Buzzwords are born at SDC. No one seems to be intentionally trying to hype new ideas, but the large number of quality people at the conference leads to the spread of these new terms.
Storage Disaggregation (at rack-scale). In order to optimize the TCO of a platform, it is now more common to disjoin storage devices from the CPUs that control them. Enabled by decreasing interconnection costs, this disaggregation lets operators scale either the CPU/RAM or the storage device, depending on the needs of the workload. But more important, exposing the devices over the network doesn’t require to mount them on a CPU that would act as a gateway (and a bottleneck).
RDMA techniques, OS bypass. The idea is not new, but it has reached an inflection point. Stacking DB software (with logs and GC) on a filesystem (with logs and GC) on a storage device (with logs and GC) is not the best idea when seeking low and deterministic latencies and optimal bandwidths. Instead of mounting storage devices in the OS that controls them, expose the devices to the application. A similar technique is available to handle network operations.
Co-Optimization (software/hardware). With RDMA techniques available, enabling both storage and network management within the application, it becomes possible to optimize this management for the workloads of the application. As the logic is moved to the application level, hardware can be cheaper because fewer components are needed. It is another trade-off between human and hardware costs.
Computational storage, computing at the edge. This is the presence of either FPGA or low-consumption ARM CPU + RAM directly on SSD, accessible over the PCI-e bus via the NVMe protocol, using a specific namespace. Each computational element is yet another opportunity to offload simple yet processor-intensive tasks from the CPU. And this can even orchestrate data movement between PCI-e devices without passing through a CPU.
NVMe becomes the standard, accompanying the increase in PCI-e bandwidth. The NVMe-oF variant, a.k.a. NVMe-over-Fabric, bridges the NVMe protocol over traditional network technologies. This makes sense when specific NICs are available to enable RDMA techniques (over IP for iWarp, Ethernet for RoCE, InfiniBand, or Fibre Channel).

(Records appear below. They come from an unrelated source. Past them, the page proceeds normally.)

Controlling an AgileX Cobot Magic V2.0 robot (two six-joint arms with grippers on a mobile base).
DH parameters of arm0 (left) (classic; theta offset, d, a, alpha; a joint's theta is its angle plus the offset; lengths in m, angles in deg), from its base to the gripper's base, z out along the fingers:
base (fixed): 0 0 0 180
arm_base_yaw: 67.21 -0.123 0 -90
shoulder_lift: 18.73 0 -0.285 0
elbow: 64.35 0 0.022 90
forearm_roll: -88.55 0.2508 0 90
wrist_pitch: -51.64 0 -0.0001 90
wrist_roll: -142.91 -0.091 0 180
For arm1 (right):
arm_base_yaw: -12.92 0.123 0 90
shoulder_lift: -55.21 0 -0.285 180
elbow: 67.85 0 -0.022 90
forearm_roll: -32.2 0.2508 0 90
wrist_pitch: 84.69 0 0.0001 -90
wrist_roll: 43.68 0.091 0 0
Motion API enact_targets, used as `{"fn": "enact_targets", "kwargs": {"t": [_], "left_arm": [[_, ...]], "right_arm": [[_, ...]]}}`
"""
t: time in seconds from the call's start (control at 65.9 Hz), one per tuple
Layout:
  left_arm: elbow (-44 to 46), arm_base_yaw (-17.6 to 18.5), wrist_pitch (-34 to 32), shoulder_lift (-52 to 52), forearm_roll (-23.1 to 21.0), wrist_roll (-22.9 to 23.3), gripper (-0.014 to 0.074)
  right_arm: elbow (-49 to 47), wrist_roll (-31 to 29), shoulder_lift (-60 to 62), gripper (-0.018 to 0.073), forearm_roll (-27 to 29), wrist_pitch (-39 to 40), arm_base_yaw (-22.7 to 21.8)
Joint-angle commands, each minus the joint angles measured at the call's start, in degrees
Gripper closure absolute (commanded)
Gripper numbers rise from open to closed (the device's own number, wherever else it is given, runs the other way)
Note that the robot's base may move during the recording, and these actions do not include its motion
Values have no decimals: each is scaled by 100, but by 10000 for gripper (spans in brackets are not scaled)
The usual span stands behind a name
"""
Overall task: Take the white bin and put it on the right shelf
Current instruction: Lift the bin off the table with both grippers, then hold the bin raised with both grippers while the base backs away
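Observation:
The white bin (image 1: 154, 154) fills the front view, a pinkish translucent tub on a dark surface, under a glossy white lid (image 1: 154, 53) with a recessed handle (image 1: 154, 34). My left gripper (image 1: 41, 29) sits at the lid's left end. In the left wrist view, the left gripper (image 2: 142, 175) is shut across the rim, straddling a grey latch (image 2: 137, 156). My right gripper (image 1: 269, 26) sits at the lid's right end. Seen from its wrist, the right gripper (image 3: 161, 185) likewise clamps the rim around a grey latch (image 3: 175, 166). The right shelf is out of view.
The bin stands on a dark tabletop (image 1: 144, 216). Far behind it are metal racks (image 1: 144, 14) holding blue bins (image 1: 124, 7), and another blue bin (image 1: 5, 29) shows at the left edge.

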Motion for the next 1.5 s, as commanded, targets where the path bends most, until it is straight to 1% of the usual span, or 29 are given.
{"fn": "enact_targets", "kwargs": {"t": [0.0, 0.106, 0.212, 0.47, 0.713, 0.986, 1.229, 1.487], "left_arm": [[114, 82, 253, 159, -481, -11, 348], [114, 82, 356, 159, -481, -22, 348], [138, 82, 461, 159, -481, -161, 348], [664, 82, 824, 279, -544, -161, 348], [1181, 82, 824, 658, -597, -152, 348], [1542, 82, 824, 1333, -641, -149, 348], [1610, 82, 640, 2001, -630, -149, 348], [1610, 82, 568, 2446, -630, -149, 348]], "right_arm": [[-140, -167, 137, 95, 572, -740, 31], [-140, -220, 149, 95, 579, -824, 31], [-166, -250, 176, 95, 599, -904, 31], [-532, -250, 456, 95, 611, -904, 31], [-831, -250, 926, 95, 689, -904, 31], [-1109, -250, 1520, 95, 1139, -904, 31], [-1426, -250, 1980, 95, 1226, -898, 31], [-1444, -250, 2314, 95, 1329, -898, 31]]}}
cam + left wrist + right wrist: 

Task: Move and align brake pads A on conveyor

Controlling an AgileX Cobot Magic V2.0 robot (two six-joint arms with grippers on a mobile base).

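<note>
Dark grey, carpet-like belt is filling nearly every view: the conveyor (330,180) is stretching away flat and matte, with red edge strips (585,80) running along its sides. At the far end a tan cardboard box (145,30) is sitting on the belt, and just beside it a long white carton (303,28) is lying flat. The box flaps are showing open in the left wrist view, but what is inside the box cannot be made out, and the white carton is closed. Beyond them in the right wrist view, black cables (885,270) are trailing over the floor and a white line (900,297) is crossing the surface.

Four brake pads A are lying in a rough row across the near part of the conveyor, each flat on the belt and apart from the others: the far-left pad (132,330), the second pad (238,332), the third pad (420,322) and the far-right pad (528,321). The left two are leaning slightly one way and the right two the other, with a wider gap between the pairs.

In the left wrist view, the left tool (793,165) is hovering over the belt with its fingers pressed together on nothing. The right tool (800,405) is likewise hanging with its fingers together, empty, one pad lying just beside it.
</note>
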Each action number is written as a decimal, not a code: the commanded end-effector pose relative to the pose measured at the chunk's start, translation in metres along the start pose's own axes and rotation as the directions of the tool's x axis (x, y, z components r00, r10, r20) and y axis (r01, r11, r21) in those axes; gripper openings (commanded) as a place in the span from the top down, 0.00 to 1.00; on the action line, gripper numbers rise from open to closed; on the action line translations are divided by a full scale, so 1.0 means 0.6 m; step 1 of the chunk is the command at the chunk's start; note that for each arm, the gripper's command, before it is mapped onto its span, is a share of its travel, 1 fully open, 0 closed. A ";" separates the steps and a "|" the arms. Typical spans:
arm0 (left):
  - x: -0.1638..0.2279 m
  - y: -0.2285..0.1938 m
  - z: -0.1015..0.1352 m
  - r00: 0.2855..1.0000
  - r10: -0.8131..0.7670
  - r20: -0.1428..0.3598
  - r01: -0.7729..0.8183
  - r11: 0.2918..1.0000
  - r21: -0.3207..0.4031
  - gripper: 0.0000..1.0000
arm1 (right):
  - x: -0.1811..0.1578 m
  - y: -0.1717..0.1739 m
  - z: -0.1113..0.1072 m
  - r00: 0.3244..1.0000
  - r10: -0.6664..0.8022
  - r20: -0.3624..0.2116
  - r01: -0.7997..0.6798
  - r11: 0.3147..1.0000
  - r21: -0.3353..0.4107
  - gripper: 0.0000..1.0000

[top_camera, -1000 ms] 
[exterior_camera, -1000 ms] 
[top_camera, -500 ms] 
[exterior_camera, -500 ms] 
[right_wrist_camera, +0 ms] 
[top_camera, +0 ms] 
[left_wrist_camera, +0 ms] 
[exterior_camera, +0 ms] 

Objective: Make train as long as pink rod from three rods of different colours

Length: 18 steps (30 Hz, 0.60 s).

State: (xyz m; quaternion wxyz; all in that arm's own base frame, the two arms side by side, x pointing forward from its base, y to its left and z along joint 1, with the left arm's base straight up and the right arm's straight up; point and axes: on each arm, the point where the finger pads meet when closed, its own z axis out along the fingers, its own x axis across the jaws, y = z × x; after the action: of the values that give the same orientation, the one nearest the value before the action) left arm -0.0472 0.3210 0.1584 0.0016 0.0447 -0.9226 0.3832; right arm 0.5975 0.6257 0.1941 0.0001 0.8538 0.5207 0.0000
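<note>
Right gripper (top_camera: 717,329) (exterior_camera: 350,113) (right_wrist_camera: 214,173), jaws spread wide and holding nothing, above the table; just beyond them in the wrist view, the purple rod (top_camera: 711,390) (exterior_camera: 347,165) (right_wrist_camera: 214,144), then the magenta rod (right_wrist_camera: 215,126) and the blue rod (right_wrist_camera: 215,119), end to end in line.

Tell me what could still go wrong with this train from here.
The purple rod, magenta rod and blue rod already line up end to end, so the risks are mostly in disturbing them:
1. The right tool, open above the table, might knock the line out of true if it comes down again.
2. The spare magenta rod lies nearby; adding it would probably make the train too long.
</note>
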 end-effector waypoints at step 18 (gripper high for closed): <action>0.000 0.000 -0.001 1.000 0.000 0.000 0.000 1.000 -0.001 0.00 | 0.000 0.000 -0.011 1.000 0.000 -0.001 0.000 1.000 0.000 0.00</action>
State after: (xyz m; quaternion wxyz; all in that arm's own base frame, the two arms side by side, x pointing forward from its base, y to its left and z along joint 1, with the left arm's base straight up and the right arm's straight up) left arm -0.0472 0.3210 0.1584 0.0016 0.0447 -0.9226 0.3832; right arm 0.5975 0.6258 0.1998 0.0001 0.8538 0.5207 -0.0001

SSD Open-Channel is a new standard API (since 2015) to address SSDs with a simple instruction set that closely matches NVMe semantics. These SSDs do not provide the FTL feature, allowing for cheaper hardware.
SPKD, a de facto standard API to address NVMe drives, accessible either locally or over a Fabric. There is a great deal of activity around this.
KV drives, or SSD drives accessed via a <Key,Value> oriented API. These are not very well known, but they are worth citing in the context of OpenIO. Do you remember the Kinetic HDD? We can do something similar on NVMe that is blazingly fast. And they offer a high-level API that is much easier to manage than block devices though SPDK, with the same promise of low and deterministic latencies as wCell, and with high throughput.
Great news for OpenIO
There was no need to attend a full day of presentations to know that OpenIO is on the right path.
What makes OpenIO SDS unique is its flexibility, thanks to its extensive usage of indirections. This design trait has its roots in the choice, from day one, to avoid static placement algorithms (Chord, Ring, or Chrushmap). Instead, we use logic to load-balance the data when placing it, and a data structure to remember the locations. Thus, OpenIO SDS is able to efficiently manage various workloads in a single namespace, thanks to the enforcement of a feature-rich storage policy applied at the moment of each object’s creation.
As a result, it is easy to compose a platform and deploy storage tiers of different qualities, each suitable for a different workload, but all gathered in a single namespace. The maturity of extremely efficient technologies has reached a point that makes them affordable for OpenIO. It is a great opportunity for us to tune our perfect SDS into that thin software layer that will squeeze your flash arrays, even in the most demanding workloads!